Task details:
The lines below must be transcribed exactly as given, with the images removed.

*** Supplied data ***

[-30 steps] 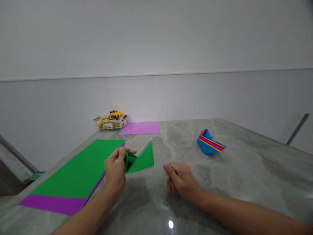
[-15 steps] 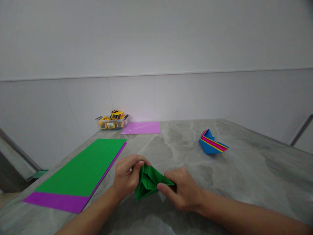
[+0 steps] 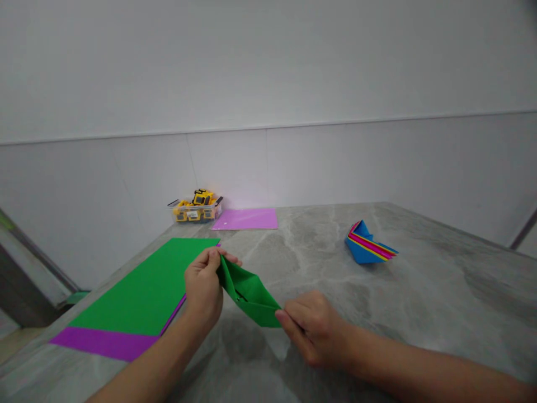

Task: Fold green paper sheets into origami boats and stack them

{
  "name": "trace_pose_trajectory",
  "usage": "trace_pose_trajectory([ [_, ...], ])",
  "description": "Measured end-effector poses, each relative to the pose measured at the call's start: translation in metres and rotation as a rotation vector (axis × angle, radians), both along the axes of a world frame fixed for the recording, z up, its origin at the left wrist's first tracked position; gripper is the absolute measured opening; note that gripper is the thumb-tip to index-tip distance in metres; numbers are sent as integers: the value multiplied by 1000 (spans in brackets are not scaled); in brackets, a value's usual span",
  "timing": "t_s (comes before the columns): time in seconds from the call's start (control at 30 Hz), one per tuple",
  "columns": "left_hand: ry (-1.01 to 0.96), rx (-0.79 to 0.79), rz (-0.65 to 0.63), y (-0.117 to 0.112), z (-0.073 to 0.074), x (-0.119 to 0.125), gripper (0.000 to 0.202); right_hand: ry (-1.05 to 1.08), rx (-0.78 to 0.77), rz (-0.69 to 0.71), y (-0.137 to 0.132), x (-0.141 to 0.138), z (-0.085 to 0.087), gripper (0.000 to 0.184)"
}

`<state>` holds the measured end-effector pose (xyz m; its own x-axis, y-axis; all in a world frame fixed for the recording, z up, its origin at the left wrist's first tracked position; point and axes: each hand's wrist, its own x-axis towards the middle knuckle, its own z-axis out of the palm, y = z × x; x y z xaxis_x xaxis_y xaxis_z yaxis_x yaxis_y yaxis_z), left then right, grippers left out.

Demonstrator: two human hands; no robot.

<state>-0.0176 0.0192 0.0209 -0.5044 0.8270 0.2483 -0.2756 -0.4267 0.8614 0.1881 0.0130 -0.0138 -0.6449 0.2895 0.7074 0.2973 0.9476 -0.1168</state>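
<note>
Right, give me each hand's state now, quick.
Left hand: closed, pinching the upper end of the folded green paper boat.
Right hand: closed, pinching the boat's lower end.

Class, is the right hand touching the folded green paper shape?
Touching. The head view shows the right hand pinching the folded green paper shape at one end.

A grey table [image 3: 319, 240] bears coloured sheets [image 3: 142, 291], a box [image 3: 197, 214], blue origami [image 3: 364, 246].
</note>
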Motion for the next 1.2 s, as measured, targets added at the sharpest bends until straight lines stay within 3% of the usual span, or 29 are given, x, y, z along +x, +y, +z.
trace_pose_trajectory([
  [0.17, -151, -47, -1, 1, 12, -3, 12, 59, 47, -5, -1, 1, 0, 36],
  [0.33, -206, -68, -54, 3, 15, -4, 14, 124, 79, -2, -3, 2, -3, 34],
  [0.43, -129, -27, -280, -3, 8, 2, 17, 175, 63, -51, -4, 2, -5, 36],
  [0.6, -107, -78, -793, -16, -10, 15, 49, 167, -38, -141, 0, 5, -6, 36],
  [0.67, -107, -60, -895, -17, -16, 17, 57, 159, -108, -160, 1, 5, -6, 36],
  [0.8, -140, -55, -794, -14, -22, 20, 49, 155, -255, -162, 3, 2, -8, 37],
  [1.0, -155, -174, -580, -12, -14, 25, 43, 38, -391, -121, -1, -4, -12, 36],
  [1.1, -105, -240, -554, -14, -11, 25, 45, -19, -488, -89, -1, -3, -12, 39],
  [1.2, 27, -306, -630, -17, -15, 26, 43, 30, -633, -80, 2, -2, -12, 49],
])
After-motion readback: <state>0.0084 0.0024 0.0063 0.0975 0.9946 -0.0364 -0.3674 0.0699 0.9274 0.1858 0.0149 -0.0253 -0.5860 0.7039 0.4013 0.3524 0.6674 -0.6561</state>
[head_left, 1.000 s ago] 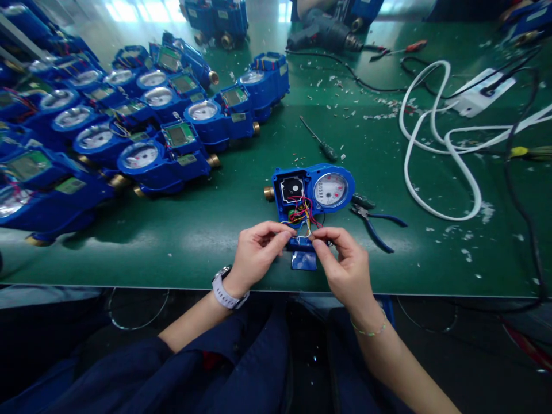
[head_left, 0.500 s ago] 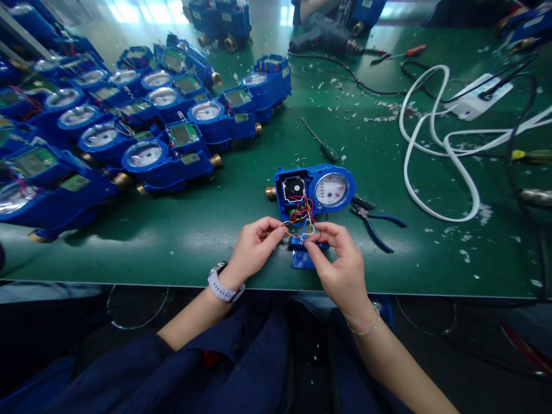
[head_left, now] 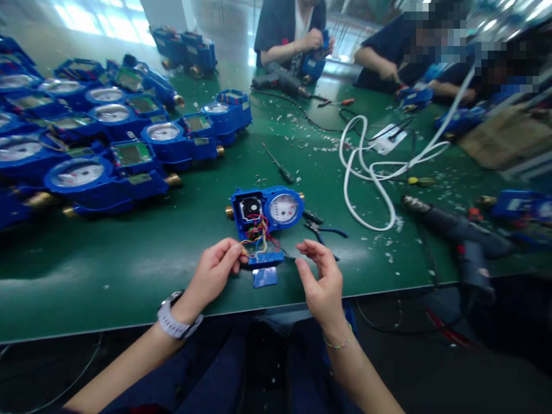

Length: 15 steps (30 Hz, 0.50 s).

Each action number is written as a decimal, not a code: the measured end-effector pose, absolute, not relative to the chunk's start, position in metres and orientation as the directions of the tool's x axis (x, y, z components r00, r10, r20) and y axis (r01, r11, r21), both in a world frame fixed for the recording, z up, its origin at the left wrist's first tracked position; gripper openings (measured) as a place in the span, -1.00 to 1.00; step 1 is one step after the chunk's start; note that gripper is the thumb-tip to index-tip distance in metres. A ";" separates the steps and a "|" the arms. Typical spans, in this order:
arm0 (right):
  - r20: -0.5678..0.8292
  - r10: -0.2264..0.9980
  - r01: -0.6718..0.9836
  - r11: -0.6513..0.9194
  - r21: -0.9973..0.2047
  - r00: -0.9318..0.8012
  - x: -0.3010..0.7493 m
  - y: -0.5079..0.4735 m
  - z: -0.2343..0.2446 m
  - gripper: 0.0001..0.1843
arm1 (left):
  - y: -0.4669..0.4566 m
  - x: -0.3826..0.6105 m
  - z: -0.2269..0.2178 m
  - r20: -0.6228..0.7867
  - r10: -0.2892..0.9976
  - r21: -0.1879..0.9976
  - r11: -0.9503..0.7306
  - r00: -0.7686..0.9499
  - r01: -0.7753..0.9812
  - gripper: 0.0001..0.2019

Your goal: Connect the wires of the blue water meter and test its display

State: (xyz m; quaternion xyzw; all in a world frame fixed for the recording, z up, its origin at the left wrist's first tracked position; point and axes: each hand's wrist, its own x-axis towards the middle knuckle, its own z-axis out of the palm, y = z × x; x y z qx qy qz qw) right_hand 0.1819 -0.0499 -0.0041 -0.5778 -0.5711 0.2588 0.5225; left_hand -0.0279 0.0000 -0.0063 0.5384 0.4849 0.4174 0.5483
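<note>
An opened blue water meter (head_left: 266,201) lies in front of me, its round dial at the right and its square compartment uncovered. Red, yellow and white wires (head_left: 259,229) spill from that compartment to a small blue housing (head_left: 268,259) with a lid flap (head_left: 264,277) toward me. My left hand (head_left: 218,265) pinches at the left end of this housing, apparently on a yellow wire; the fingertips partly hide it. To the right of the housing, my right hand (head_left: 321,273) holds nothing, thumb and fingers apart, close to the end of a dark wire.
Many blue meters (head_left: 81,172) stand in rows at the left. Cutting pliers (head_left: 317,229) and a screwdriver (head_left: 280,167) lie near the opened meter. White cable (head_left: 347,192), a power strip (head_left: 390,140) and heat guns (head_left: 457,230) occupy the right. Co-workers (head_left: 293,43) sit across the table.
My right hand has let go of the wires and moved right, its fingers spreading. My left hand stays at the wires. The view has turned up and to the right.
</note>
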 end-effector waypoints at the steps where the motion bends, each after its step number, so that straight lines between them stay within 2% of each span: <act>1: 0.308 0.911 0.386 0.188 -0.903 0.276 0.196 -0.050 -0.006 -0.70 | 0.000 -0.029 -0.007 -0.076 0.981 0.993 0.059 0.179 0.099 -0.62; 4: 0.354 0.777 0.407 0.139 -0.903 0.521 0.259 -0.051 -0.008 -0.66 | 0.003 -0.033 -0.012 -0.073 0.980 0.977 0.032 0.185 0.212 -0.57; 7: 0.389 0.516 0.466 -0.023 -0.884 0.763 0.343 -0.056 -0.008 -0.51 | 0.003 -0.037 -0.017 -0.057 0.979 0.962 0.002 0.194 0.272 -0.51; 11: 0.346 0.292 0.421 -0.254 -0.871 0.892 0.456 -0.070 -0.005 -0.35 | 0.001 -0.039 -0.027 -0.114 0.969 0.963 0.054 0.219 0.263 -0.52; 15: 0.248 0.220 0.329 -0.524 -0.786 0.943 0.541 -0.079 0.001 -0.27 | 0.001 -0.036 -0.042 -0.110 0.962 0.958 0.035 0.252 0.285 -0.51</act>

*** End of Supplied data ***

Response for this exercise:
[-30 steps] 
[-15 steps] 
[+0 steps] 

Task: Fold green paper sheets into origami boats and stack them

{
  "name": "trace_pose_trajectory",
  "usage": "trace_pose_trajectory([ [_, ...], ])",
  "description": "Measured end-effector poses, each relative to the pose measured at the call's start: translation in metres and rotation as a rotation vector (axis × angle, radians), both along the axes of a world frame fixed for the recording, z up, its origin at the left wrist's first tracked position; gripper is the absolute measured opening; note that gripper is the thumb-tip to index-tip distance in metres; numbers are sent as integers: the value multiplied by 1000 (spans in brackets are not scaled); in brackets, a value's usual span",
  "timing": "t_s (comes before the columns): time in seconds from the call's start (control at 30 Hz), one per tuple",
  "columns": "left_hand: ry (-1.01 to 0.96), rx (-0.79 to 0.79), rz (-0.65 to 0.63), y (-0.117 to 0.112), z (-0.073 to 0.074), x (-0.119 to 0.125), gripper (0.000 to 0.202); right_hand: ry (-1.05 to 1.08), rx (-0.78 to 0.77), rz (-0.69 to 0.71), y (-0.137 to 0.132), x (-0.141 to 0.138), z (-0.085 to 0.087), gripper (0.000 to 0.184)"
}

`<state>` holds the measured end-effector pose (xyz m; its own x-axis, y-axis; all in a world frame fixed for the recording, z up, its origin at the left wrist's first tracked position; point and axes: each hand's wrist, its own x-axis towards the middle knuckle, its own z-axis out of the palm, y = z × x; x y z xaxis_x xaxis_y xaxis_z yaxis_x yaxis_y yaxis_z), left then right, grippers left out.

Demonstrator: two human hands; no robot.

<state>-0.0176 0.0192 0.0209 -0.5044 0.8270 0.2483 -0.2756 -0.4267 0.8614 0.1881 0.0130 -0.0138 -0.6449 0.2895 0.7074 0.2973 0.9476 -0.1168</state>
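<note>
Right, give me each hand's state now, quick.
Left hand: closed, pinching the upper end of the folded green paper boat.
Right hand: closed, pinching the boat's lower end.

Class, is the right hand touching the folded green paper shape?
Touching. The head view shows the right hand pinching the folded green paper shape at one end.

A grey table [image 3: 319, 240] bears coloured sheets [image 3: 142, 291], a box [image 3: 197, 214], blue origami [image 3: 364, 246].
</note>
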Motion for the next 1.2 s, as measured, targets added at the sharpest bends until straight lines stay within 3% of the usual span, or 29 are given, x, y, z along +x, +y, +z.
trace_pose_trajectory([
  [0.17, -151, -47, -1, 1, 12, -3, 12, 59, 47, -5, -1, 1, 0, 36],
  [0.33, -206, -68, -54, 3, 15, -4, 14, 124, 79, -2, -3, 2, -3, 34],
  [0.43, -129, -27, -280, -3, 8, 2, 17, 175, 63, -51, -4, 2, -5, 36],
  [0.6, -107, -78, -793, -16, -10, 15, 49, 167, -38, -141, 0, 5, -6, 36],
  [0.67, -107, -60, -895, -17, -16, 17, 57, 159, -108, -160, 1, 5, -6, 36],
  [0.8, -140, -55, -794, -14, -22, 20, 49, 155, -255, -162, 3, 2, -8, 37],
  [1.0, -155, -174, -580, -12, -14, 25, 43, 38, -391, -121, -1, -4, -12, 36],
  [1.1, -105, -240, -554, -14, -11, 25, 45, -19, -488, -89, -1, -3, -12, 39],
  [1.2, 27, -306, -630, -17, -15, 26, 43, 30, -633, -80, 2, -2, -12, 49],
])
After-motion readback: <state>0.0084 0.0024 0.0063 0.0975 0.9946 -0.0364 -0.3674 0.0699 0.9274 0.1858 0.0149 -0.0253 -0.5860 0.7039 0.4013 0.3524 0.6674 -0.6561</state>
[head_left, 1.000 s ago] 
[head_left, 0.500 s ago] 
[head_left, now] 

Length: 15 steps (30 Hz, 0.50 s).

Each action number is written as a decimal, not a code: the measured end-effector pose, absolute, not relative to the chunk's start, position in metres and orientation as the directions of the tool's x axis (x, y, z components r00, r10, r20) and y axis (r01, r11, r21), both in a world frame fixed for the recording, z up, its origin at the left wrist's first tracked position; gripper openings (measured) as a place in the span, -1.00 to 1.00; step 1 is one step after the chunk's start; note that gripper is the thumb-tip to index-tip distance in metres. A ";" separates the steps and a "|" the arms. Typical spans, in this order:
arm0 (right):
  - r20: -0.5678..0.8292
  - r10: -0.2264..0.9980
  - r01: -0.6718..0.9836
  - r11: -0.6513..0.9194
  - r21: -0.9973..0.2047
  - r00: -0.9318..0.8012
  - x: -0.3010..0.7493 m
  - y: -0.5079..0.4735 m
  - z: -0.2343..0.2446 m
  - gripper: 0.0001..0.1843
arm1 (left):
  - y: -0.4669..0.4566 m
  - x: -0.3826..0.6105 m
  - z: -0.2269..0.2178 m
  - r20: -0.6228..0.7867
  - r10: -0.2892..0.9976
  - r21: -0.1879..0.9976
  - r11: -0.9503..0.7306
  - r00: -0.7686..0.9499
  - r01: -0.7753..0.9812
  - gripper: 0.0001..0.2019

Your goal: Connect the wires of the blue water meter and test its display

State: (xyz m; quaternion xyzw; all in a world frame fixed for the recording, z up, its origin at the left wrist's first tracked position; point and axes: each hand's wrist, its own x-axis towards the middle knuckle, its own z-axis out of the palm, y = z × x; x y z qx qy qz qw) right_hand 0.1819 -0.0499 -0.0041 -0.5778 -0.5711 0.2588 0.5225; left_hand -0.0279 0.0000 -0.0063 0.5384 0.4849 0.4174 0.5483
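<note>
An opened blue water meter (head_left: 266,201) lies in front of me, its round dial at the right and its square compartment uncovered. Red, yellow and white wires (head_left: 259,229) spill from that compartment to a small blue housing (head_left: 268,259) with a lid flap (head_left: 264,277) toward me. My left hand (head_left: 218,265) pinches at the left end of this housing, apparently on a yellow wire; the fingertips partly hide it. To the right of the housing, my right hand (head_left: 321,273) holds nothing, thumb and fingers apart, close to the end of a dark wire.
Many blue meters (head_left: 81,172) stand in rows at the left. Cutting pliers (head_left: 317,229) and a screwdriver (head_left: 280,167) lie near the opened meter. White cable (head_left: 347,192), a power strip (head_left: 390,140) and heat guns (head_left: 457,230) occupy the right. Co-workers (head_left: 293,43) sit across the table.
My right hand has let go of the wires and moved right, its fingers spreading. My left hand stays at the wires. The view has turned up and to the right.
</note>
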 end-effector waypoints at the steps where the motion bends, each after its step number, so that straight lines between them stay within 2% of each span: <act>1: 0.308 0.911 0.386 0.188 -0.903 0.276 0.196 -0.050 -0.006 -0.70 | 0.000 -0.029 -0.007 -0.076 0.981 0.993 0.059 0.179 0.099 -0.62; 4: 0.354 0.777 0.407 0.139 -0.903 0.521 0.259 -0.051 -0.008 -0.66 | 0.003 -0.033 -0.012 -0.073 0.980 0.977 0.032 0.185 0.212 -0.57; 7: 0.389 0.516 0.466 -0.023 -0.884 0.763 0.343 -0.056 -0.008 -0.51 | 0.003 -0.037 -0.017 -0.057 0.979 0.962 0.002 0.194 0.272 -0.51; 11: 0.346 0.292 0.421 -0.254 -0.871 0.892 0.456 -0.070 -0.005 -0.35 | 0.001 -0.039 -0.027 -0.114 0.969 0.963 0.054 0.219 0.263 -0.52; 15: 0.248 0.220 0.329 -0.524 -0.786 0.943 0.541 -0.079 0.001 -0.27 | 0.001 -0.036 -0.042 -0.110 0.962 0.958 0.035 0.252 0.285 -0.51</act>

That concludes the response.